— WHAT YOU HAVE TO DO —
In the entries that follow, find the line containing "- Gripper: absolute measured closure"; from there, copy every line exactly through the line containing "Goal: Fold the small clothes".

— DATA TO PROCESS —

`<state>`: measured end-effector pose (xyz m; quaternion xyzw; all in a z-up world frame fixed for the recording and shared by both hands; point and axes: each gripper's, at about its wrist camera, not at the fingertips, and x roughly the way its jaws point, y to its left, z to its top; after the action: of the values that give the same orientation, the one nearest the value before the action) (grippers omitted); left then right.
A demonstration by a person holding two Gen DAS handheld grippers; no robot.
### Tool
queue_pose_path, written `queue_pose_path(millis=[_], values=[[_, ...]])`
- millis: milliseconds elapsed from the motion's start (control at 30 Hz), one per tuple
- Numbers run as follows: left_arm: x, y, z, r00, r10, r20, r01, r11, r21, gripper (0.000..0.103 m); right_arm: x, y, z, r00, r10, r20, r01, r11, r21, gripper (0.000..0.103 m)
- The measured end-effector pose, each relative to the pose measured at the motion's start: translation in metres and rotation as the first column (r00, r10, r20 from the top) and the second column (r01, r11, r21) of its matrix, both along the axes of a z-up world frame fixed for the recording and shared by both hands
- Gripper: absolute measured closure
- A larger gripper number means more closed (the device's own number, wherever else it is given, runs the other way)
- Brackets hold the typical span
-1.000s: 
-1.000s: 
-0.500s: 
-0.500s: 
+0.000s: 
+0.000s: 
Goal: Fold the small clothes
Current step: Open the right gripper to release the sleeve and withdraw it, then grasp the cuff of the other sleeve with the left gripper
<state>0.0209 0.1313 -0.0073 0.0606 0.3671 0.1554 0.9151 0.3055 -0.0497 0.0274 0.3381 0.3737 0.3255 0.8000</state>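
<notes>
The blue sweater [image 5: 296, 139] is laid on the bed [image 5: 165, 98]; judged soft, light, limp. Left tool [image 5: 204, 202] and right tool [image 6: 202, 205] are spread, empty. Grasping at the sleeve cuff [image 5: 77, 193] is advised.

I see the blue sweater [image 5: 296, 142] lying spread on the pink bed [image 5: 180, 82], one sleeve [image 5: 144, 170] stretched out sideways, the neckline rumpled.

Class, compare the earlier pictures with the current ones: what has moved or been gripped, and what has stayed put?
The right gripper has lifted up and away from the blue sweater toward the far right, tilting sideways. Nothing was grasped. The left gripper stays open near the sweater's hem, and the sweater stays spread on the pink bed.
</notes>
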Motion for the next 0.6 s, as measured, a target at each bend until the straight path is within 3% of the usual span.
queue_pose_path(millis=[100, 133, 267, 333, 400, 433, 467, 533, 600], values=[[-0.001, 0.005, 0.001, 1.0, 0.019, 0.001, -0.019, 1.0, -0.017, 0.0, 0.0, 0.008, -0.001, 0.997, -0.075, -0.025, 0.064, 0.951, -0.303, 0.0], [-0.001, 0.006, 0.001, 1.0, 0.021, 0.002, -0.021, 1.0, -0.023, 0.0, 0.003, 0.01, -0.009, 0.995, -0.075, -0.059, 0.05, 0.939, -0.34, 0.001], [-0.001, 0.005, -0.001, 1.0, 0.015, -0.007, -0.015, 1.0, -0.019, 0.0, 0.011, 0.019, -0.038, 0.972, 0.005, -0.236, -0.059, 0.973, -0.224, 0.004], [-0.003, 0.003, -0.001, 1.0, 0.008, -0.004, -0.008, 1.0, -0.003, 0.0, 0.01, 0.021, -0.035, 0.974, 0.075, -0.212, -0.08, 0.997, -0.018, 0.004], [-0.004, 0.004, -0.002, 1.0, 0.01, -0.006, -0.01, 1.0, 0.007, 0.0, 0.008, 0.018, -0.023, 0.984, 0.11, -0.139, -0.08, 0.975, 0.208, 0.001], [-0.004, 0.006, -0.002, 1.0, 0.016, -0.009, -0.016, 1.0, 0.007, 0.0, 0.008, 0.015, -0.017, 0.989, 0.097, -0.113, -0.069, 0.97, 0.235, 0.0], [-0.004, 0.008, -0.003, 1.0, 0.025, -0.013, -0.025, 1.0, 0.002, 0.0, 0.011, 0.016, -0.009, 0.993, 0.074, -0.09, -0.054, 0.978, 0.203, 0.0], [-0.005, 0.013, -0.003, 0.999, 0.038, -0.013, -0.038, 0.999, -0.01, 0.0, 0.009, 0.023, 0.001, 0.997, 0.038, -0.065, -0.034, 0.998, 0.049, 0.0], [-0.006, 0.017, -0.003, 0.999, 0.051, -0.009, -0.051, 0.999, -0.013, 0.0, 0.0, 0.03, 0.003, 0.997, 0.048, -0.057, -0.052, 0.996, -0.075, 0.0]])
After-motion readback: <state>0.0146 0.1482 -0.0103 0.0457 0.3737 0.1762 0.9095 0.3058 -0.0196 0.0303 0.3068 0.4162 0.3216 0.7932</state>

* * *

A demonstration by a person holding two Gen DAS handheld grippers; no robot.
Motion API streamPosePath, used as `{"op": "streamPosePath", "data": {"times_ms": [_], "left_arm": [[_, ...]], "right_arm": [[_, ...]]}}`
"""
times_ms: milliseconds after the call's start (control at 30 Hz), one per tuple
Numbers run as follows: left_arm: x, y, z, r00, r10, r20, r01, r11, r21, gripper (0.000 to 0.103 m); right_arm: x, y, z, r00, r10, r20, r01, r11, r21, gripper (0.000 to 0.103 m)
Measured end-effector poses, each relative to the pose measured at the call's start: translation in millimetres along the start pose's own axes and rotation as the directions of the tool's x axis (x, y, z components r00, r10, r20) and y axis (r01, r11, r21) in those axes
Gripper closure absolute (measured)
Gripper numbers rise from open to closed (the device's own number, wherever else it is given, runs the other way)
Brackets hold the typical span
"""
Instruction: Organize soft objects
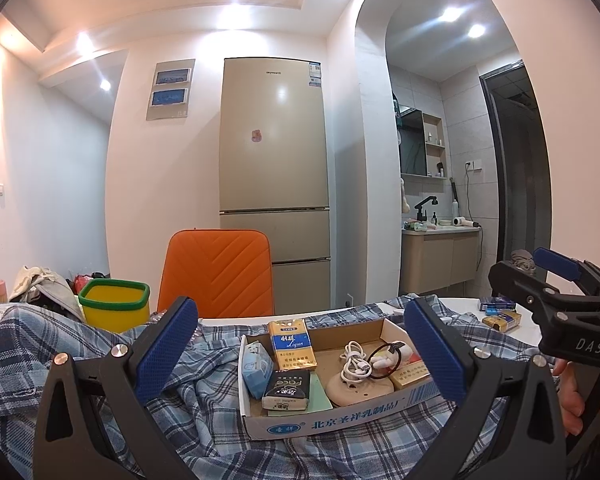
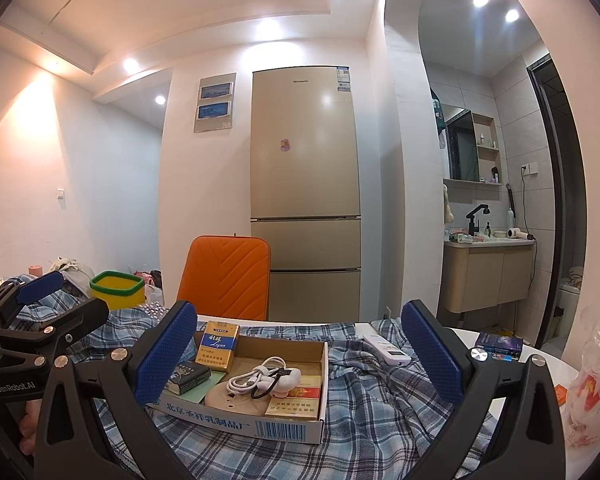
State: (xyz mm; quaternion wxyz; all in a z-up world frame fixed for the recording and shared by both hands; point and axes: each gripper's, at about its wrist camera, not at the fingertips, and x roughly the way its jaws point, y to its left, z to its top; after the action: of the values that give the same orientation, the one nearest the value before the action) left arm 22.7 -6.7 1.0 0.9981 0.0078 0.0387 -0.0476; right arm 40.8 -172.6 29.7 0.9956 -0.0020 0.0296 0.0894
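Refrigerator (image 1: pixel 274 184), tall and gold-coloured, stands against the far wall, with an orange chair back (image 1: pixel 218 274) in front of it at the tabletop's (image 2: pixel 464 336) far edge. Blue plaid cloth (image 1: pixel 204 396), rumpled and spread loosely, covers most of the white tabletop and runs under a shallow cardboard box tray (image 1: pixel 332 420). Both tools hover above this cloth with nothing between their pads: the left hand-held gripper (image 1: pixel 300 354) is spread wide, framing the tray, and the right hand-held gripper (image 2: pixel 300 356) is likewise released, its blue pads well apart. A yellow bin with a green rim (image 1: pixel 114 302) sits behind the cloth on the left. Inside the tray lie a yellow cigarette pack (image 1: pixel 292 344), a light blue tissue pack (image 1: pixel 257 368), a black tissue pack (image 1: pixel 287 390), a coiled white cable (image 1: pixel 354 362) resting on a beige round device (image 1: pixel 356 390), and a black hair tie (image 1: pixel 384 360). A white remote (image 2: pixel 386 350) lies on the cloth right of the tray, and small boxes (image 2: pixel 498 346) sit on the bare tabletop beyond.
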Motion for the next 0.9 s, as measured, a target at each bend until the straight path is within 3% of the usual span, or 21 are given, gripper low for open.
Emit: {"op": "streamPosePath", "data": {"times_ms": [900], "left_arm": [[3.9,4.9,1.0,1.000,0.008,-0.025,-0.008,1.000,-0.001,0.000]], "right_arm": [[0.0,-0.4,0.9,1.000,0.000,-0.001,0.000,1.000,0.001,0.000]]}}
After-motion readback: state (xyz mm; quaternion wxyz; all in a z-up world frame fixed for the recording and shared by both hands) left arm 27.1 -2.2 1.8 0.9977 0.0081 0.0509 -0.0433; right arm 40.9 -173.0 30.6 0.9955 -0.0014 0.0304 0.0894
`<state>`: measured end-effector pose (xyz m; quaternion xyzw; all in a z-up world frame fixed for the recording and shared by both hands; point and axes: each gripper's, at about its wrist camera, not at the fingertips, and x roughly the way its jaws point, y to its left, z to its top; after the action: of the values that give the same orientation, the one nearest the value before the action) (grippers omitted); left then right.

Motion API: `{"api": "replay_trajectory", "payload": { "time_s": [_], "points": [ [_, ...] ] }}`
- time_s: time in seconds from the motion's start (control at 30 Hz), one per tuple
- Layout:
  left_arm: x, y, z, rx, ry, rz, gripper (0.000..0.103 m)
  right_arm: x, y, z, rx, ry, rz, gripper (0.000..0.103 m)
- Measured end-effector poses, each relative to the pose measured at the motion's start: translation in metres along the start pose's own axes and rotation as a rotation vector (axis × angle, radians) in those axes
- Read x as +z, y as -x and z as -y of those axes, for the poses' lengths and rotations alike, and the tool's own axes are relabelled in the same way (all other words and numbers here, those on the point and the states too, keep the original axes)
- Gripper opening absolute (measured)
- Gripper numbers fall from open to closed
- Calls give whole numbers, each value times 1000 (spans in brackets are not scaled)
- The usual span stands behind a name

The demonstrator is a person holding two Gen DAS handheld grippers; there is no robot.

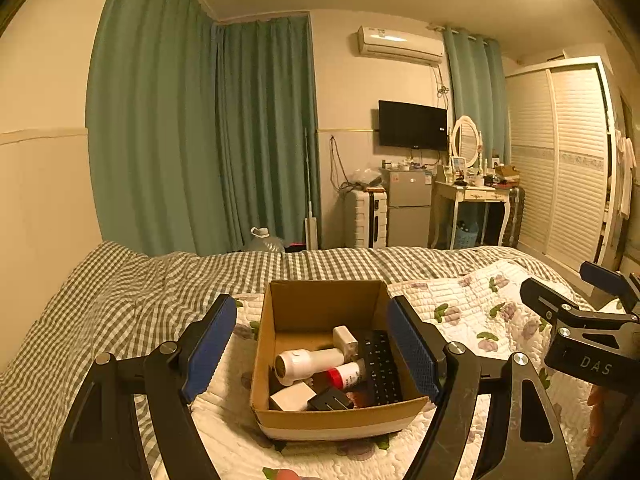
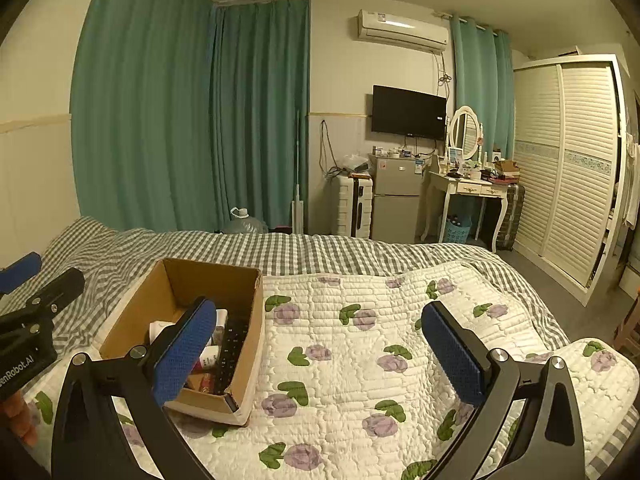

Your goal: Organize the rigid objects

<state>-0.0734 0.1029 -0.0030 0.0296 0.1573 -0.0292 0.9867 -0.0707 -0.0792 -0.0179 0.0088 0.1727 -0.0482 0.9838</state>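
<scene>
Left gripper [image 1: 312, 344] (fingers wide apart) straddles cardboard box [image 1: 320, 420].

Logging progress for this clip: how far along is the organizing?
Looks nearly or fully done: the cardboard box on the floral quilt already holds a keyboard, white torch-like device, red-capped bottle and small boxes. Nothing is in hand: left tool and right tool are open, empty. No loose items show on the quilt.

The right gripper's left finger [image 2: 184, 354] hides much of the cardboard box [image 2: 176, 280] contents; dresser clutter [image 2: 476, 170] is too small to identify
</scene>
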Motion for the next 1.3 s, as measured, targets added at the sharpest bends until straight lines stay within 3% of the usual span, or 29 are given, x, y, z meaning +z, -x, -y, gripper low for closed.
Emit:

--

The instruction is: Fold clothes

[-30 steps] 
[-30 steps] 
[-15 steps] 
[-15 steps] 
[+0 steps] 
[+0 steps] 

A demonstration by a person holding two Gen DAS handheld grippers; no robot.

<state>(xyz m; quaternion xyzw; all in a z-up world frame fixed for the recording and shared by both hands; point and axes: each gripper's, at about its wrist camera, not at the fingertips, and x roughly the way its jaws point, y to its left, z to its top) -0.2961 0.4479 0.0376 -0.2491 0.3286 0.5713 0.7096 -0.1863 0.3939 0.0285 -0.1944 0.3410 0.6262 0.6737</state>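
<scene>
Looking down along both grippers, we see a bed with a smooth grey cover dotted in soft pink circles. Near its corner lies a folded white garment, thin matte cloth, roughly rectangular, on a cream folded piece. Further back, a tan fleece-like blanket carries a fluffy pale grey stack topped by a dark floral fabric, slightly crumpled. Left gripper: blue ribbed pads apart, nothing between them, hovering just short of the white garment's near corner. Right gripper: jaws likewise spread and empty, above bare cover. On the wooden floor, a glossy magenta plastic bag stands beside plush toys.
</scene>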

— SOLUTION FOR THIS PROBLEM —
- Gripper: absolute measured closure
- A larger gripper number means more closed (the device's own number, wherever else it is given, runs the other way)
- Brackets hold the typical span
-1.000s: 
-1.000s: 
-0.500s: 
-0.500s: 
+0.000s: 
+0.000s: 
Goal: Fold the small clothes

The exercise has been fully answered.